**WORK ITEM**
Reproduce, exactly and in full, only the lines below from the one containing "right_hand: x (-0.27" through the one containing "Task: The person".
====== RECORDS SHOWN ======
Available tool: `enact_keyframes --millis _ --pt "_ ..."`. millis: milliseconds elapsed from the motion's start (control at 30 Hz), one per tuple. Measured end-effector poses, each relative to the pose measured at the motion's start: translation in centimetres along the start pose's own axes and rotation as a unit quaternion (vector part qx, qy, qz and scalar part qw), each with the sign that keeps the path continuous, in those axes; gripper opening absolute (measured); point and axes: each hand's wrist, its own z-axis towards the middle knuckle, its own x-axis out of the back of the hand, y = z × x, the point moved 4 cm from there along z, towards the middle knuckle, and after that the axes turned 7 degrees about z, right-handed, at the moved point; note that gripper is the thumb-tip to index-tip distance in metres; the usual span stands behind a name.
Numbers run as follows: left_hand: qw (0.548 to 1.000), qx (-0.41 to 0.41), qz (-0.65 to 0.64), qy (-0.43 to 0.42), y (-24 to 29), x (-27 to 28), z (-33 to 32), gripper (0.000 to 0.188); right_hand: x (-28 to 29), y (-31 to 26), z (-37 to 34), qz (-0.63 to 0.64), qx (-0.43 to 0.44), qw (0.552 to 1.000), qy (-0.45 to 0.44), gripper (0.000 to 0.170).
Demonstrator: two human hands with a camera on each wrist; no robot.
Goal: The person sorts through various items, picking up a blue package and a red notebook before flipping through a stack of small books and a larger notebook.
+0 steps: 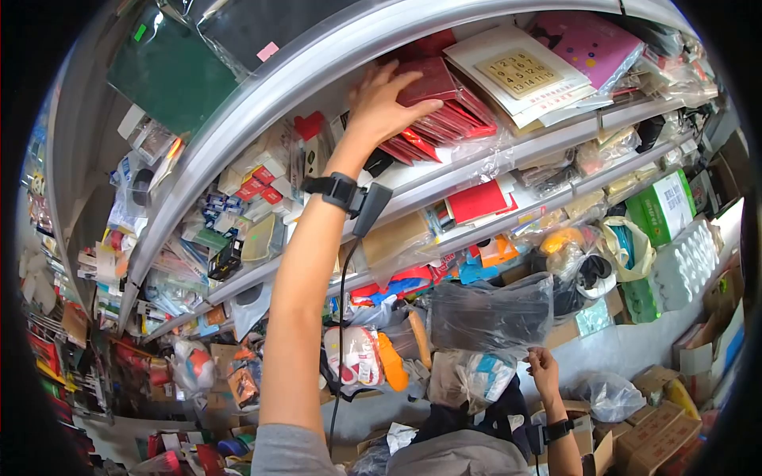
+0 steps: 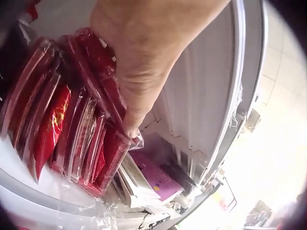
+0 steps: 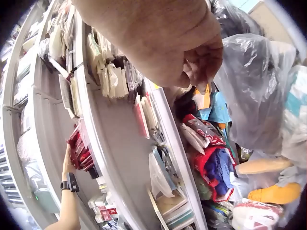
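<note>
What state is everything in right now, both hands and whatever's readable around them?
Left hand: spread, touching the red packets.
Right hand: fingers loosely curled, apparently holding nothing.
Red packets: in clear wrap, stacked in a leaning row.
Number board: face up on white paper.
Left wristband: fastened.
Cream bag: open at the top, something teal inside.

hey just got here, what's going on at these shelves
A person is reaching up with the left hand, which rests spread on a row of red packets in clear wrapping. The packets are on a shelf, beside white sheets bearing a number grid, with a purple packet further along. The right hand is low, fingers loosely curled, near a clear plastic bag; whether it touches the bag is hard to tell.
</note>
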Motion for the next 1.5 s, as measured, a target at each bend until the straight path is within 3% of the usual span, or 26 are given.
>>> enact_keyframes --millis 67,133,200,367,467,533,567,633,667,733,800,833,867,933,1000,1100,1133,1200,1233,1300,1333,1400,1433,1500 --pt "0.998 0.027 -0.015 -0.046 0.3 -1.4 0.3 0.066 -0.2 -0.4 -0.1 0.004 0.000 1.000 0.001 0.022" --pt "0.998 0.043 -0.039 -0.022 0.8 -1.9 0.4 0.065 -0.3 -0.8 0.0 0.009 0.001 1.000 0.001 0.022" --pt "0.993 0.115 -0.002 -0.006 1.5 -1.9 0.3 0.065 -0.3 -1.0 0.1 -0.003 0.000 1.000 0.003 0.022" --pt "0.987 0.151 0.031 0.037 2.6 -2.5 0.0 0.066 -0.6 -1.1 0.3 0.004 -0.005 1.000 -0.001 0.022" --pt "0.987 0.128 0.053 0.081 2.9 -2.0 -0.3 0.059 -0.7 -1.1 0.4 0.000 -0.006 1.000 0.000 0.022" --pt "0.974 0.118 -0.077 0.176 2.5 -0.4 -0.7 0.049 -0.7 -1.3 0.4 -0.004 -0.002 1.000 0.001 0.022" --pt "0.957 0.106 -0.123 0.238 2.3 0.6 -1.5 0.034 -0.7 -1.4 0.3 -0.004 -0.008 1.000 0.001 0.022" --pt "0.907 0.168 -0.256 0.290 1.8 2.1 -3.8 0.028 -0.6 -1.3 0.3 -0.002 -0.017 1.000 0.001 0.023" --pt "0.898 0.165 -0.260 0.315 1.5 2.7 -5.1 0.028 -0.6 -1.2 0.4 0.012 -0.015 1.000 -0.004 0.023" --pt "0.886 0.223 -0.267 0.306 0.1 2.3 -8.5 0.029 -0.5 -1.2 0.5 0.028 -0.014 0.999 -0.010 0.023" --pt "0.891 0.201 -0.291 0.286 1.0 2.5 -11.7 0.025 -0.5 -1.0 0.7 0.032 -0.023 0.999 0.000 0.020" --pt "0.916 0.158 -0.264 0.258 2.1 2.4 -13.2 0.024 -0.4 -0.5 1.0 0.025 -0.008 1.000 -0.006 0.020" --pt "0.938 0.114 -0.237 0.226 3.6 2.1 -14.6 0.024 -0.4 0.0 1.3 0.017 0.004 1.000 -0.011 0.020" --pt "0.963 0.115 -0.229 0.084 6.3 1.0 -17.4 0.019 -0.6 -0.3 1.4 0.005 -0.026 1.000 -0.013 0.019" --pt "0.962 0.100 -0.253 0.020 7.9 -2.0 -19.7 0.016 -1.0 -0.7 1.6 0.010 -0.033 0.999 -0.016 0.019" --pt "0.927 0.192 -0.308 -0.096 9.2 -7.8 -22.2 0.016 -1.5 0.0 2.4 0.005 -0.055 0.998 -0.031 0.019" --pt "0.903 0.223 -0.335 -0.149 9.1 -10.0 -23.0 0.021 -1.5 0.1 2.7 0.007 -0.063 0.998 -0.028 0.019" --pt "0.848 0.281 -0.422 -0.152 7.9 -16.4 -25.4 0.028 -1.7 0.4 3.0 0.004 -0.062 0.997 -0.044 0.020" --pt "0.769 0.366 -0.474 -0.221 7.6 -19.2 -26.5 0.034 -1.6 0.6 3.1 0.008 -0.067 0.997 -0.043 0.021" --pt "0.589 0.511 -0.576 -0.244 8.6 -21.0 -26.5 0.041 -1.3 1.4 3.3 0.016 -0.075 0.996 -0.040 0.021" --pt "0.501 0.541 -0.630 -0.244 8.8 -22.8 -26.5 0.049 -1.1 1.9 3.4 0.022 -0.076 0.996 -0.037 0.021" --pt "0.352 0.594 -0.698 -0.191 9.4 -25.4 -26.3 0.053 -0.4 2.8 3.3 0.029 -0.090 0.995 -0.031 0.021" --pt "0.301 0.619 -0.711 -0.148 9.5 -26.4 -26.1 0.050 -0.1 3.1 3.1 0.034 -0.099 0.994 -0.026 0.021" --pt "0.319 0.579 -0.742 -0.110 9.6 -27.4 -24.6 0.044 0.7 3.2 2.8 0.041 -0.106 0.993 -0.027 0.021"
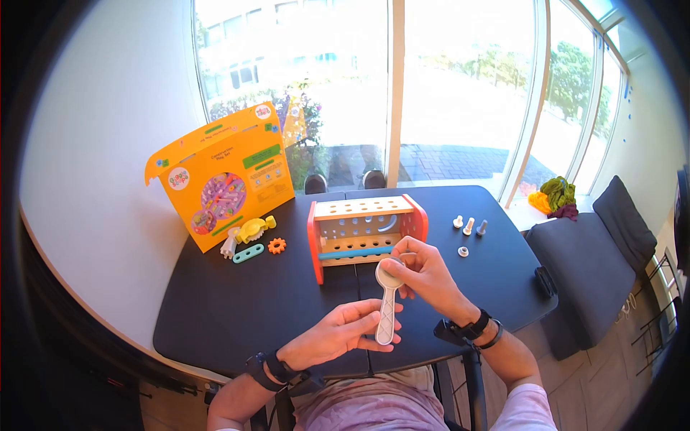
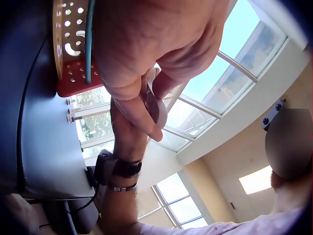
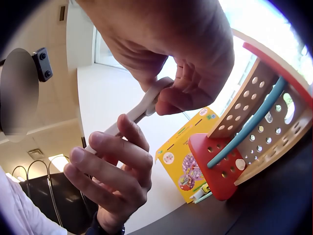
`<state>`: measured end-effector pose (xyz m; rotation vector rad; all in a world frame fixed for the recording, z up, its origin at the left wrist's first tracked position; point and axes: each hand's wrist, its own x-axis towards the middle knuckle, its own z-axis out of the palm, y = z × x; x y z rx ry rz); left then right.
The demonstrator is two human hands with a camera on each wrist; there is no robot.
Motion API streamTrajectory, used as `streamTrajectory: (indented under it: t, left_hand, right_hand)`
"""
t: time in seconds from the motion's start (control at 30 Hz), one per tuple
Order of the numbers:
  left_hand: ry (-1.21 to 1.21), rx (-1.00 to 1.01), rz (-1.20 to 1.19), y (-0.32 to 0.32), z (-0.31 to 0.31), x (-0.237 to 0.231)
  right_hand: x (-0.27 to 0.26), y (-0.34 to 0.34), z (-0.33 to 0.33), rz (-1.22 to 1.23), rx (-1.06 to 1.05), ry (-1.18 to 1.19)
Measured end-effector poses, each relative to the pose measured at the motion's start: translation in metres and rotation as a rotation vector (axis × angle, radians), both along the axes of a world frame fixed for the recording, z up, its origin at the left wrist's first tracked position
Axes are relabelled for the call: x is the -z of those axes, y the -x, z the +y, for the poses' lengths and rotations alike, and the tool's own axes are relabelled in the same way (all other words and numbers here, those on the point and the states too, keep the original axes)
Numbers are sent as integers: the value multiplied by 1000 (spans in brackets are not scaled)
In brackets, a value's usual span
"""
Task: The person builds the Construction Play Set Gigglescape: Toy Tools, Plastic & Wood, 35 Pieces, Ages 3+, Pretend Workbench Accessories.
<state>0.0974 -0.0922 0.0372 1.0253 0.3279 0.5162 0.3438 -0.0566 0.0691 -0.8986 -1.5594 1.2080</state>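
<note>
My right hand (image 1: 431, 276) pinches the round head of a pale grey toy tool (image 1: 386, 327) between thumb and fingers. The tool has a cross-hatched handle that points down toward my body. My left hand (image 1: 330, 336) holds that handle between its thumb and fingertips. In the right wrist view, the tool (image 3: 139, 108) is seen nearly edge-on, and the left hand's fingers (image 3: 115, 156) lie along its lower end. Part of the head is hidden under the right thumb. Just beyond the hands stands a wooden toy workbench with red sides (image 1: 315, 248) and a blue bar (image 1: 356, 253).
An open orange box (image 1: 237, 165) stands at the table's back left. Before it lie a yellow toy piece (image 1: 253, 230), a teal strip (image 1: 249, 253) and an orange gear (image 1: 277, 246). Toy bolts (image 1: 468, 227) and a nut (image 1: 463, 251) sit at the right. A grey seat (image 1: 582, 266) adjoins the table.
</note>
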Motion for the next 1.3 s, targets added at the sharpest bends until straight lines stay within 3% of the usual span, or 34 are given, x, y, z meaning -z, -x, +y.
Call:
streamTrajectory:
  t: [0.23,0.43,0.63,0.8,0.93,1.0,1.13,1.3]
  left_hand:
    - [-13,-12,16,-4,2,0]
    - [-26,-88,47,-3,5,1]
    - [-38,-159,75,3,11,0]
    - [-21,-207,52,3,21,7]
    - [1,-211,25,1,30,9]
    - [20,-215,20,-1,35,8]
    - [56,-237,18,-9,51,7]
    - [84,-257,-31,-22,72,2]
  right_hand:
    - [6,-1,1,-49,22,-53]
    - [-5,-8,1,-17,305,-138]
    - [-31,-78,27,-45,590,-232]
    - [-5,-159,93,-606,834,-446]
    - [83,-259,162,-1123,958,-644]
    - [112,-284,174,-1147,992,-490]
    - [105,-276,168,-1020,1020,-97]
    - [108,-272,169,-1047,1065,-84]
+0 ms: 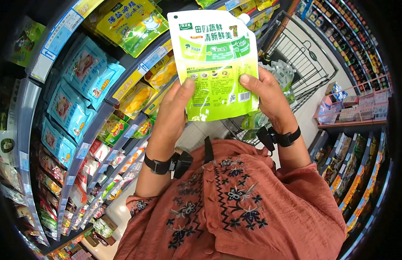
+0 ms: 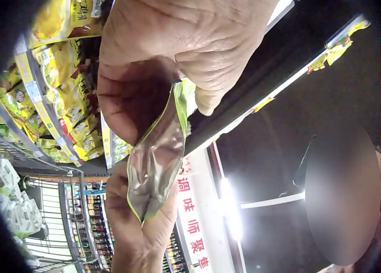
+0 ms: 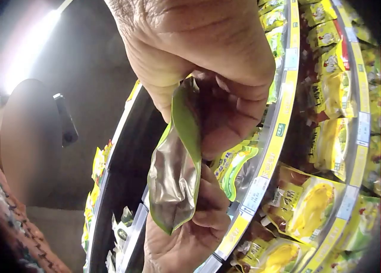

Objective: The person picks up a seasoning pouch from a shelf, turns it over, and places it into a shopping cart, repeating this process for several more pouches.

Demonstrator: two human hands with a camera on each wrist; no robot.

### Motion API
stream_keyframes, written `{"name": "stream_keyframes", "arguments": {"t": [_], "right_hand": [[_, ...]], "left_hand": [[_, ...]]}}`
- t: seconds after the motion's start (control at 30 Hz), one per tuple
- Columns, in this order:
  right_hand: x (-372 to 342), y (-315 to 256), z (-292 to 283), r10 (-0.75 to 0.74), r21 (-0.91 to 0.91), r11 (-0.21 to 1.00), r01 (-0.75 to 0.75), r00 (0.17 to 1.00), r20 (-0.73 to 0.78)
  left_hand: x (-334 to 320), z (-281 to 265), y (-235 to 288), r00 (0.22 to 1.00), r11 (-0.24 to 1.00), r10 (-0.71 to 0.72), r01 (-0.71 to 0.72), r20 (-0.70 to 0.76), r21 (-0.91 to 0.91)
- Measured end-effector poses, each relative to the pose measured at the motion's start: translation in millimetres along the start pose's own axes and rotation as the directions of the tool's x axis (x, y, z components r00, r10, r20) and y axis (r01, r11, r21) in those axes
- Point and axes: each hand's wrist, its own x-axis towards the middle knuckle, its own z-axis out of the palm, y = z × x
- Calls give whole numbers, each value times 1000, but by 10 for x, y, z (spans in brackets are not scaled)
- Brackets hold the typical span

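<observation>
A green and white spouted pouch (image 1: pixel 218 65) is held up in front of the chest, its printed panel facing the head camera. The left hand (image 1: pixel 177 102) grips its left edge, thumb on the near face; the right hand (image 1: pixel 270 95) grips the right edge the same way. In the left wrist view the left hand (image 2: pixel 190 41) pinches one side of the pouch (image 2: pixel 156 160), whose silvery bottom fold shows. From the right wrist, the right hand (image 3: pixel 196 53) has its fingers curled behind the pouch (image 3: pixel 175 172).
Shelves with blue bags (image 1: pixel 64 108) and yellow packets (image 1: pixel 134 97) rise at the left. A wire shopping cart (image 1: pixel 313 65) holding bagged goods stands beyond the right hand. More shelves (image 1: pixel 352 173) and a pink rack (image 1: pixel 356 122) are at the right.
</observation>
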Motion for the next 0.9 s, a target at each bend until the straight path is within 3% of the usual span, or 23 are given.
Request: {"name": "stream_keyframes", "arguments": {"t": [0.2, 0.43, 0.9], "right_hand": [[20, -42, -7, 7, -15, 1000, -7, 999, 47], [45, -48, -92, 6, -100, 995, 2, 997, 80], [-18, -37, -194, -16, -78, 997, 23, 995, 96]], "left_hand": [[24, 1, -45, 1000, 996, 20, -21, 19, 90], [39, 61, -130, 996, 992, 63, -55, -66, 116], [1, 201, -126, 990, 985, 92, -74, -110, 159]]}}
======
**THE ANSWER**
  right_hand: x (-0.27 to 0.26), y (-0.34 to 0.34), z (-0.33 to 0.33), rz (-1.22 to 1.23), rx (-1.06 to 1.05), ry (-1.18 to 1.19)
Measured end-effector poses, each relative to the pose measured at the motion's start: translation in metres and rotation as a rotation vector (axis × angle, radians), both along the axes of a world frame fixed for the recording, z up, its origin at the left wrist's first tracked position
Axes are relabelled for the call: x is the -z of those axes, y the -x, z the +y, for the poses' lengths and rotations alike, and the tool's own axes are relabelled in the same way (all other words and numbers here, those on the point and the states too, keep the original axes)
Numbers are sent as integers: the value multiplied by 1000 (spans in brackets are not scaled)
In brackets, a value's usual span
"""
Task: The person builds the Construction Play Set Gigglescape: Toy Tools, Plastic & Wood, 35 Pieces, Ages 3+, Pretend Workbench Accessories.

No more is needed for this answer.